* Task:
Range to copy from the entries below: the line containing "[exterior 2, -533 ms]" through the line containing "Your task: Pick", inclusive. Retype only those lines, exactly, without any images.

(Records excerpted from a collection)
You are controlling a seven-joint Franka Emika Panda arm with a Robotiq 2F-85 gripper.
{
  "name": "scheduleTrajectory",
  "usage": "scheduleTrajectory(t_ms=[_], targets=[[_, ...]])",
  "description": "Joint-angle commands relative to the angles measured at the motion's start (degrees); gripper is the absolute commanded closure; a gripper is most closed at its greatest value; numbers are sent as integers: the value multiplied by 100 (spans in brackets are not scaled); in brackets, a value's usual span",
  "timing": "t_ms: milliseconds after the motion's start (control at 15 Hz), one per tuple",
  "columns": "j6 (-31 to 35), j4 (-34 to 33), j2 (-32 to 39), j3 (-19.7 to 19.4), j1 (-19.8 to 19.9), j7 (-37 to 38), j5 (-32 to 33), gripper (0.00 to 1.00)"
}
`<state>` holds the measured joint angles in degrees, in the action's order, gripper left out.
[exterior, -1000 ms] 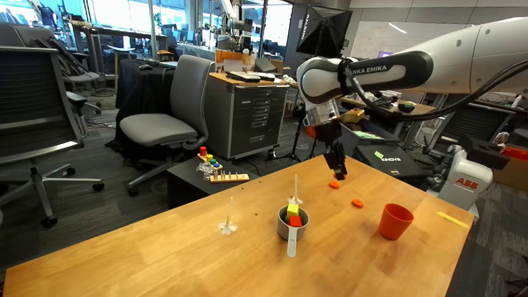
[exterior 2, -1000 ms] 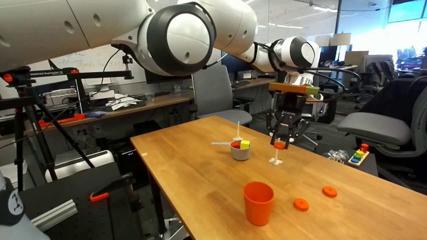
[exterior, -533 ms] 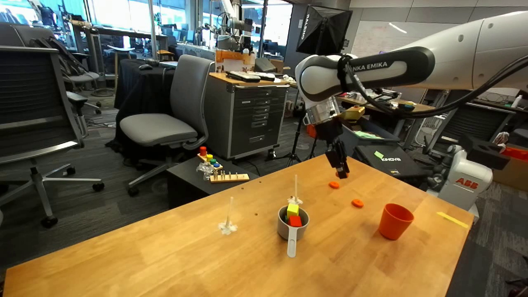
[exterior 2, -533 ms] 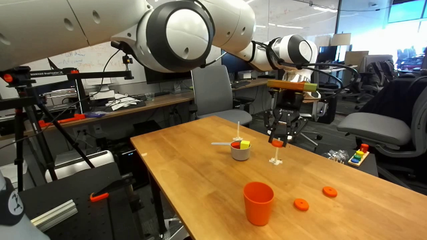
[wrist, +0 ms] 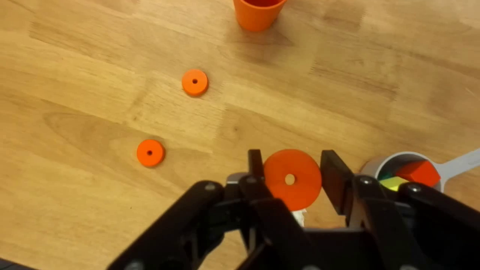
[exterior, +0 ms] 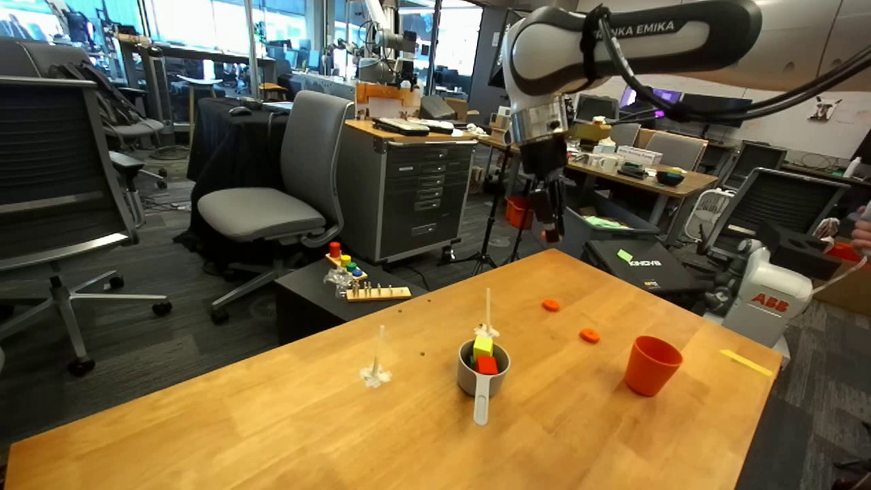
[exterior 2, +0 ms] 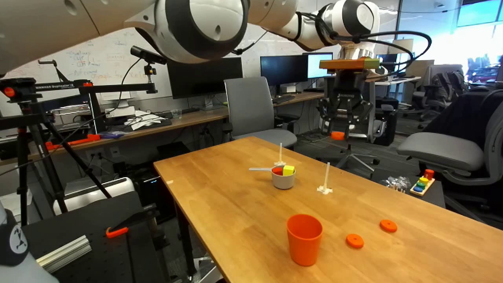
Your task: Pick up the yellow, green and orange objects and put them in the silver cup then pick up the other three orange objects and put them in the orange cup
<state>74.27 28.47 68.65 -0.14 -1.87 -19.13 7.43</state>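
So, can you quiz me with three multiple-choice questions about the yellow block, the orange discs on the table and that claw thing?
1. Where is the yellow block?
A) inside the orange cup
B) inside the silver cup
C) on a chair

2. How many orange discs lie on the table?
A) four
B) one
C) two

3. How does the gripper stand?
A) shut on an orange disc
B) wide open, holding nothing
C) shut on a green piece

1 B: both exterior views show it within the rim.
2 C: the wrist view shows two lying apart.
3 A: its jaws press that disc from both sides.
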Motion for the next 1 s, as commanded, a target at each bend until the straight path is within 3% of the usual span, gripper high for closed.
scheduleTrajectory(t_ms=[0,67,133,200,667,800,933], targets=[[-117,-189,-349,84,-231,345,-109,82],[-416,-790,-128,54,-315,339,-110,82],[-422,-766,-228,42,-430,352,-77,82],[-215,-285,-537,33,-503,349,-64,82],[-308,-81,-517,-123,-865,121,255,82],[-645,-532,-212,-127,-883,22,313,82],[-772,-375,-248,-122,-851,-24,350,82]])
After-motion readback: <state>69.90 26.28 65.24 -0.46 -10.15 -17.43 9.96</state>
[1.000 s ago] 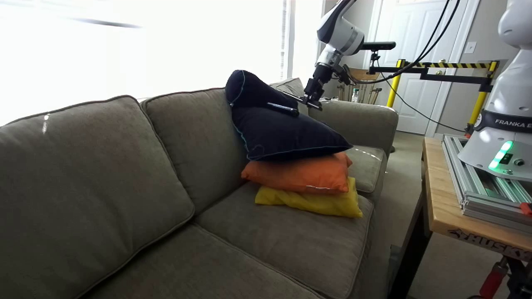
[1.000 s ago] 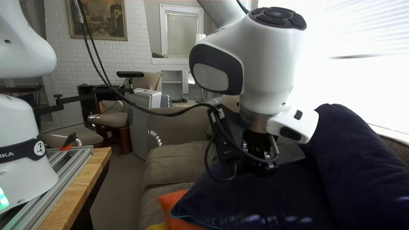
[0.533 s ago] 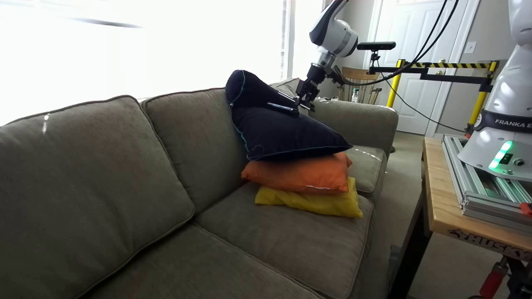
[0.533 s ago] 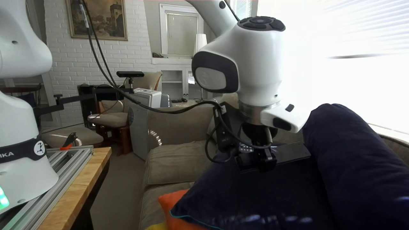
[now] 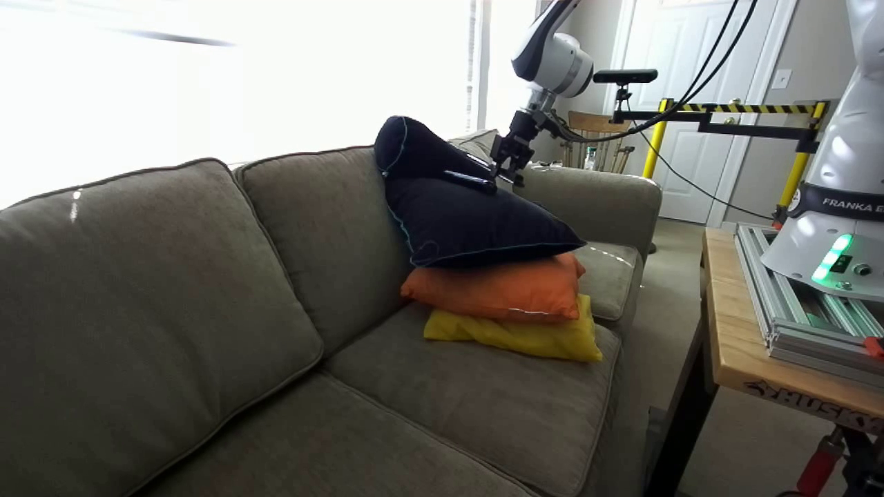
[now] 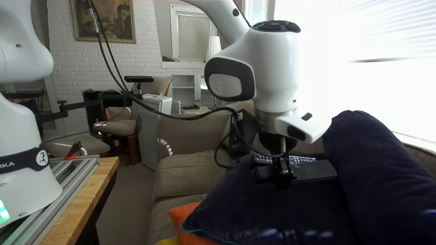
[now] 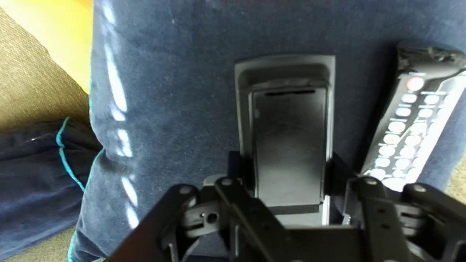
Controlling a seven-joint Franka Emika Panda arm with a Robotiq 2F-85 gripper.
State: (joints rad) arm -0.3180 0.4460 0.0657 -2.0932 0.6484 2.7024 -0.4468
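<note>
Pinching a black handset (image 7: 287,136) by its two long sides, the gripper (image 7: 285,165) stood at the bottom ctr. of the wrist view, one jaw on each side. The handset occupied the ctr. of this frame, w/ its flat panel facing the cam.; whether it touched the cloth below, I could not tell. Just beside it, at right, a remote w/ white btns. (image 7: 404,133) lay at a slant, its red btn. nearer to the top. Under the remote was the navy pillow (image 7: 174,91), w/ turquoise piping, filling most of this view. Beneath the pillow, right of ctr. in an exterior view, came an orange cushion (image 5: 494,286), then a yellow cushion (image 5: 518,336), all piled on the grey-brown sofa (image 5: 442,393). At the right edge of that view stood a wooden bench (image 5: 735,331) w/ the robot's base (image 5: 806,245) on top. Farther, in an exterior view, were a lamp (image 6: 214,47) at upper ctr. & a framed painting (image 6: 117,20) on white brick wall (image 6: 146,56), upper left.
</note>
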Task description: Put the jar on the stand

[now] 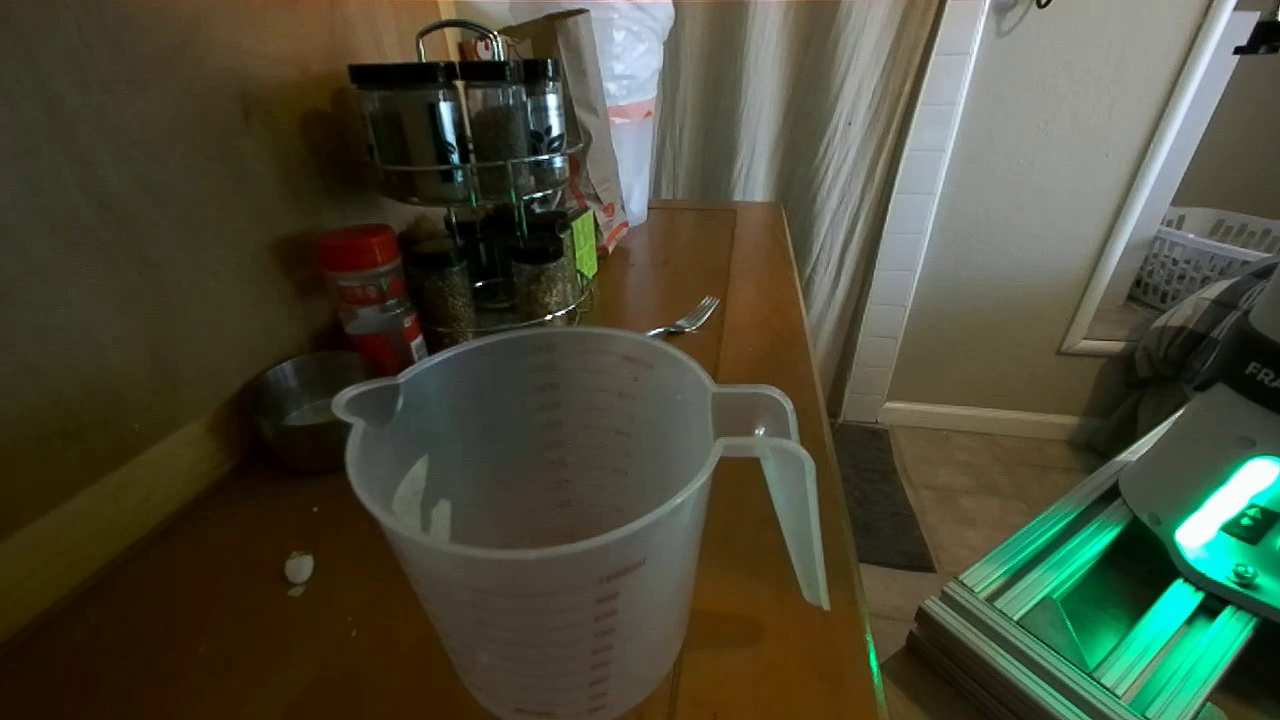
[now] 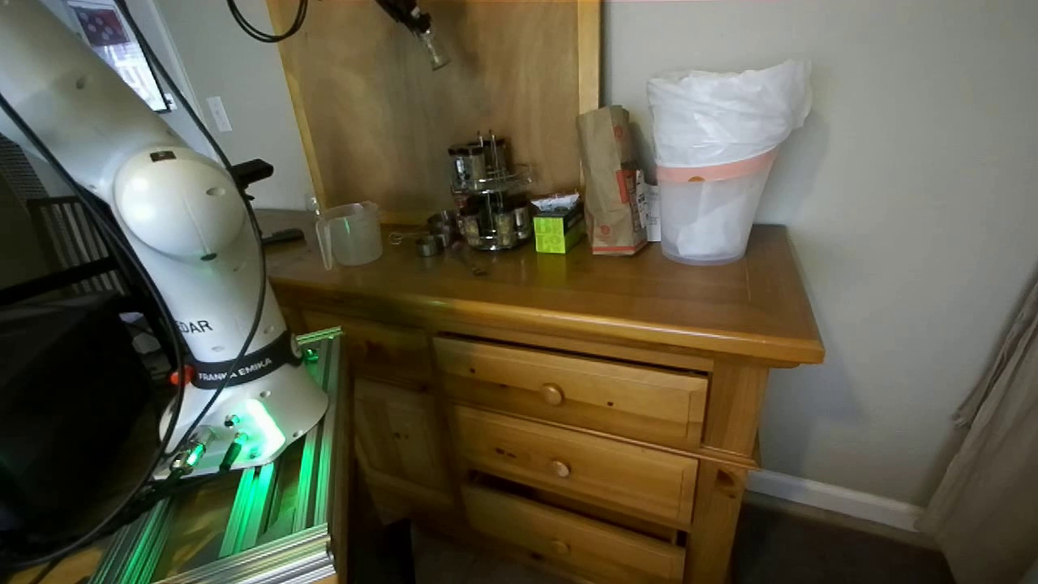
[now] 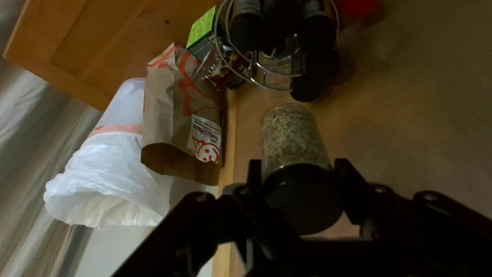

* Your solution:
[exterior 2, -533 ms] 
[wrist, +0 ms] 
[exterior, +0 ms] 
[exterior 2, +0 ms] 
Your task: Pick up the yellow, green and orange objects and put them in the silver cup then pick up the other three orange objects and put them in the orange cup

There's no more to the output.